星の原休憩所

映画、アニメ、読書など、趣味の感想記録です。

「planetarian ちいさなほしのゆめ」 涼元悠一

読書8.「planetarian ちいさなほしのゆめ」 涼元悠一 VA文庫

原作ゲームはプレイ済み。アニメ版もOVA版と劇場版、両方見てます。

原作ゲームのおまけとして書かれたという短編集だけれど、非常に良くできてました。「エルサレム」を読んで、「星の人」に描かれた居住区の意味もやっと分かったし、4つの物語がきれいに本編につながっていく流れがわかって、嬉しかったです。

もったいないと思うのは、せっかくここまで書いたのなら、本編の屑屋とゆめみちゃんの物語もちゃんと小説で出すべきでしょう。ということで、ゲームのおまけとして扱うには、この短編集の出来が良すぎます。ゲームをやるか、アニメを見ないとこの短編の意味がわからないとは一般に敷居が高すぎるんじゃないかと思う。

あるいは、誰かに通しで漫画化してもらうとか? 無理かな? いや、これだけ文章力のある人なら、やっぱ、ちゃんと小説で読みたいけどね。

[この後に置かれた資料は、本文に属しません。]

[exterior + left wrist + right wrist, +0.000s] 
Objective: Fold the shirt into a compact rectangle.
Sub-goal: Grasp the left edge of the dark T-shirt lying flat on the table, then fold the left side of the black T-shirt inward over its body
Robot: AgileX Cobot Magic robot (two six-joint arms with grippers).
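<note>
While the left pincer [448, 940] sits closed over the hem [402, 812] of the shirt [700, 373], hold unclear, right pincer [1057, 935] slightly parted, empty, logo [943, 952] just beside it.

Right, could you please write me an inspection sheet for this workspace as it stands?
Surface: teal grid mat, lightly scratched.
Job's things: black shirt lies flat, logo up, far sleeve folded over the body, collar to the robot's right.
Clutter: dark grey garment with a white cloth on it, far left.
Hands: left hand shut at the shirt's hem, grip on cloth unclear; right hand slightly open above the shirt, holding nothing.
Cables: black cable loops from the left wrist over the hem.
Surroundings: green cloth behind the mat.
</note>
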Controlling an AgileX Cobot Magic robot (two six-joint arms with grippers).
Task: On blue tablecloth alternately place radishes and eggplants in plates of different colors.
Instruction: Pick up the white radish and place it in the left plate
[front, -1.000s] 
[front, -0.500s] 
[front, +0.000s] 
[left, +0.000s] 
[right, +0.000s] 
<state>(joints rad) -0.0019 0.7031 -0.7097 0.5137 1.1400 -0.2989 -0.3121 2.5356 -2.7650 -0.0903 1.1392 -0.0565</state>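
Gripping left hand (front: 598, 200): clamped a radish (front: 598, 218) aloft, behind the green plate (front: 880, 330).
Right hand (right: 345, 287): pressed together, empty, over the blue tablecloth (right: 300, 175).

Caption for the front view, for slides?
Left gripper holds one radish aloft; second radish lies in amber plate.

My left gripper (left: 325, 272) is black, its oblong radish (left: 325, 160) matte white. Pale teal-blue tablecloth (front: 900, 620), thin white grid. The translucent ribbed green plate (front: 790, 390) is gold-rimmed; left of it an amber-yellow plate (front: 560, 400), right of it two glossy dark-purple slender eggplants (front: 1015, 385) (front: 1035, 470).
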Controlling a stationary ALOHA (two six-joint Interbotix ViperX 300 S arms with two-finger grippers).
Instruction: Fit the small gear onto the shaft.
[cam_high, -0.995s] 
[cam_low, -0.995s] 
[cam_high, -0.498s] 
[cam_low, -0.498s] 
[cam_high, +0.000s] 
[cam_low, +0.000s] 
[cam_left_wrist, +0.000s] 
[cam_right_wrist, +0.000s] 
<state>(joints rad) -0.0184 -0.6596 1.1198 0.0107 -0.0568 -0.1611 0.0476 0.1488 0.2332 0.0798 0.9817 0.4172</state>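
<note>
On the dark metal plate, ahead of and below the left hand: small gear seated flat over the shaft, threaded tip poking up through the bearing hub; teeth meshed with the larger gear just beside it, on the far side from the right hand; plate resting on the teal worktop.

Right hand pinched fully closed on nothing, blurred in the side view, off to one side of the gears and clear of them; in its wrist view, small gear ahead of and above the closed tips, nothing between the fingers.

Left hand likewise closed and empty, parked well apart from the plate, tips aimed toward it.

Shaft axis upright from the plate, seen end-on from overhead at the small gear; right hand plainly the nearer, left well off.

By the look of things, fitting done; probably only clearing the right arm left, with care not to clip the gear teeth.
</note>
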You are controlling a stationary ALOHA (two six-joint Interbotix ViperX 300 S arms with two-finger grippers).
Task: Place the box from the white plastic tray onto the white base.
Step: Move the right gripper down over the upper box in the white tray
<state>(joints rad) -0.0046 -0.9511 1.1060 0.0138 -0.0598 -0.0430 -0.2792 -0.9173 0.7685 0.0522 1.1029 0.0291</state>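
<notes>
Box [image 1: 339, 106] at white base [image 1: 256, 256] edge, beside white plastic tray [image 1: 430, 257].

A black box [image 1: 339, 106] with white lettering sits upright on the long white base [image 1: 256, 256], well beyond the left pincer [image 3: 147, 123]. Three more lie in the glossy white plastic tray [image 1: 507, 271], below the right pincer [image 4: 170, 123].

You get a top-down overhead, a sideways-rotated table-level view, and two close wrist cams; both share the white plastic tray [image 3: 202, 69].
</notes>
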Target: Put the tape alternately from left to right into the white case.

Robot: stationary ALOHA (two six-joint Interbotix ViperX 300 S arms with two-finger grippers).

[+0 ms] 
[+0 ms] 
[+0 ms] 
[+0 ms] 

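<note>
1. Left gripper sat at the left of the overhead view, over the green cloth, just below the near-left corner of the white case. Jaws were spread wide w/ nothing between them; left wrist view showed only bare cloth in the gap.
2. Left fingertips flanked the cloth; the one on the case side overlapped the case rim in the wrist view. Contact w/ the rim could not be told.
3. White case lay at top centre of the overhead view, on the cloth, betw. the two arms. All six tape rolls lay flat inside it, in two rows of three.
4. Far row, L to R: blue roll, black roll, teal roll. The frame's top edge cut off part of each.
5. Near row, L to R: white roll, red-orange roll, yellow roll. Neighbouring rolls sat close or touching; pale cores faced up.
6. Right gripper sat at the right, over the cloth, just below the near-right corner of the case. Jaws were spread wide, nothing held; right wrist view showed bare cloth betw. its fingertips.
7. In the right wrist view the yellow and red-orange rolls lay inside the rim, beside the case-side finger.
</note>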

与えられた命令に忠実に従うロボットの宿命と、命令を与えた人間でさえわからなくなるその頑迷さという、そのテーマがよく出ていて良かったです。

個人的には「チルシスとアマント」が好きだな。「言葉は伝えるためにあるんだ。神様はきっと、遠くに行きたかった。だから、世界ができたんだよ」このセリフが、ちょっとお気に入りになりました。